What the task requires —
Write out the whole listing exactly as it stands.

Supplied data —
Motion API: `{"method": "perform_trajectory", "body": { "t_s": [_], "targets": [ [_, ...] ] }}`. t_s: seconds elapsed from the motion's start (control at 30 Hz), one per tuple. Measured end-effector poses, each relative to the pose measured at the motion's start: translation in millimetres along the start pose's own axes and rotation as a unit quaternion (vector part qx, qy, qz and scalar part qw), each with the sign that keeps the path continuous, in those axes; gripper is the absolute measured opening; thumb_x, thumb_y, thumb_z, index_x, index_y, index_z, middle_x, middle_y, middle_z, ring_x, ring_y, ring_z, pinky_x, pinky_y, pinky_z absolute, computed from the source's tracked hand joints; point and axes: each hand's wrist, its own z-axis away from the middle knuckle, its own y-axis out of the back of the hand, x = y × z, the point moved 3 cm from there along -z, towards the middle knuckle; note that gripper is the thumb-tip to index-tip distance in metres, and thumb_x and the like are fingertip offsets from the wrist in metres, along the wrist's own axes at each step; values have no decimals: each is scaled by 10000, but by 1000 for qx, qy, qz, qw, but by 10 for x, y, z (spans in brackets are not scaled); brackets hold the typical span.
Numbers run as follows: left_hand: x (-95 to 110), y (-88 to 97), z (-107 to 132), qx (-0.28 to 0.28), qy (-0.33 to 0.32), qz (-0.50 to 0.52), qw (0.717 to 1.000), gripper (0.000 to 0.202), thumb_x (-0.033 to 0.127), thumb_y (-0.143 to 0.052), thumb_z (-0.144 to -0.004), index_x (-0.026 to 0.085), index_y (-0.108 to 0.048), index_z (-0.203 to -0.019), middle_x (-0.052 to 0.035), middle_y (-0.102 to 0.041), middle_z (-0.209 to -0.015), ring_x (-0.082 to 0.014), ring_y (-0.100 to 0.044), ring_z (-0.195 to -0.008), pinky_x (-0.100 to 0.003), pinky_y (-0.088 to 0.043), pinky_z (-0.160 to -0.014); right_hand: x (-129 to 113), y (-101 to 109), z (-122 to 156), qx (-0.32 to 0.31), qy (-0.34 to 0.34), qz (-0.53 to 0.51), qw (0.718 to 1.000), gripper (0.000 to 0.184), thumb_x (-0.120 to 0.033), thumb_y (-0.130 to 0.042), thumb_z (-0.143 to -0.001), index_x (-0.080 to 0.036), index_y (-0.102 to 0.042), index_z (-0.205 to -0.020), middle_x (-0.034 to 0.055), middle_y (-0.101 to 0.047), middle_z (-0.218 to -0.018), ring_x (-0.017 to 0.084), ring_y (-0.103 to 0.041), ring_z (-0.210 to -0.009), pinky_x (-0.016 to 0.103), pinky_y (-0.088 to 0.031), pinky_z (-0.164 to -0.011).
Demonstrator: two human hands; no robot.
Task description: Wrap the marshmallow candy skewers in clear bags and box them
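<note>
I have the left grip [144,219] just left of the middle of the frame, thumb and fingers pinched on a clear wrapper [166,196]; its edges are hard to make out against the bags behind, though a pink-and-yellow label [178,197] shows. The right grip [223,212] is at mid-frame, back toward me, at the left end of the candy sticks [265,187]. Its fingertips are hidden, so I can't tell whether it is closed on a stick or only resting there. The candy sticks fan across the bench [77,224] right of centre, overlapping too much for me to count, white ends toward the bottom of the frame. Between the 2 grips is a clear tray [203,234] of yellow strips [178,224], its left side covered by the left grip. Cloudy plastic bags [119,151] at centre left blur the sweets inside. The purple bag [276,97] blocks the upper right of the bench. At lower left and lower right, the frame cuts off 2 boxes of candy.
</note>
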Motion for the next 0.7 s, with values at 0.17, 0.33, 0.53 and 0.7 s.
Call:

Answer below —
Motion API: `{"method": "perform_trajectory", "body": { "t_s": [_], "targets": [ [_, ...] ] }}`. t_s: seconds elapsed from the motion's start (control at 30 Hz), one per tuple. Measured end-effector poses, each relative to the pose measured at the motion's start: translation in millimetres along the start pose's own axes and rotation as a unit quaternion (vector part qx, qy, qz and scalar part qw), each with the sign that keeps the path continuous, in those axes; gripper is the absolute measured opening; thumb_x, thumb_y, thumb_z, index_x, index_y, index_z, middle_x, middle_y, middle_z, ring_x, ring_y, ring_z, pinky_x, pinky_y, pinky_z absolute, computed from the source's tracked hand joints; point and axes: each hand's wrist, its own z-axis away from the middle knuckle, its own y-axis out of the back of the hand, x = y × z, the point moved 3 cm from there along -z, towards the middle knuckle; note that gripper is the thumb-tip to index-tip distance in metres, and thumb_x and the like are fingertip offsets from the wrist in metres, along the wrist's own axes at each step; values have no decimals: each is scaled by 10000, but by 1000 for qx, qy, qz, qw, but by 10 for x, y, z (spans in brackets are not scaled); brackets hold the typical span.
Numbers run as follows: left_hand: x (-95 to 110), y (-88 to 97), z (-107 to 132), qx (-0.28 to 0.28), qy (-0.33 to 0.32), qz (-0.50 to 0.52), qw (0.717 to 1.000), gripper (0.000 to 0.202), thumb_x (-0.033 to 0.127), thumb_y (-0.143 to 0.052), thumb_z (-0.144 to -0.004), index_x (-0.026 to 0.085), index_y (-0.108 to 0.048), index_z (-0.203 to -0.019), middle_x (-0.052 to 0.035), middle_y (-0.102 to 0.041), middle_z (-0.209 to -0.015), ring_x (-0.082 to 0.014), ring_y (-0.100 to 0.044), ring_z (-0.195 to -0.008), pinky_x (-0.100 to 0.003), pinky_y (-0.088 to 0.043), pinky_z (-0.160 to -0.014); right_hand: x (-129 to 113), y (-101 to 109), z (-122 to 156), qx (-0.32 to 0.31), qy (-0.34 to 0.34), qz (-0.53 to 0.51), qw (0.718 to 1.000), gripper (0.000 to 0.184), thumb_x (-0.120 to 0.033), thumb_y (-0.130 to 0.042), thumb_z (-0.143 to -0.001), index_x (-0.080 to 0.036), index_y (-0.102 to 0.042), index_z (-0.205 to -0.020), middle_x (-0.034 to 0.055), middle_y (-0.101 to 0.047), middle_z (-0.218 to -0.018), ring_x (-0.017 to 0.084), ring_y (-0.103 to 0.041), ring_z (-0.210 to -0.009), pinky_x (-0.016 to 0.103), pinky_y (-0.088 to 0.031), pinky_z (-0.164 to -0.011).
Demonstrator: two human hands; no robot.
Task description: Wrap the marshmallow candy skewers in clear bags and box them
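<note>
I have the left grip [144,219] just left of the middle of the frame, thumb and fingers pinched on a clear wrapper [166,196]; its edges are hard to make out against the bags behind, though a pink-and-yellow label [178,197] shows. The right grip [223,212] is at mid-frame, back toward me, at the left end of the candy sticks [265,187]. Its fingertips are hidden, so I can't tell whether it is closed on a stick or only resting there. The candy sticks fan across the bench [77,224] right of centre, overlapping too much for me to count, white ends toward the bottom of the frame. Between the 2 grips is a clear tray [203,234] of yellow strips [178,224], its left side covered by the left grip. Cloudy plastic bags [119,151] at centre left blur the sweets inside. The purple bag [276,97] blocks the upper right of the bench. At lower left and lower right, the frame cuts off 2 boxes of candy.
</note>
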Motion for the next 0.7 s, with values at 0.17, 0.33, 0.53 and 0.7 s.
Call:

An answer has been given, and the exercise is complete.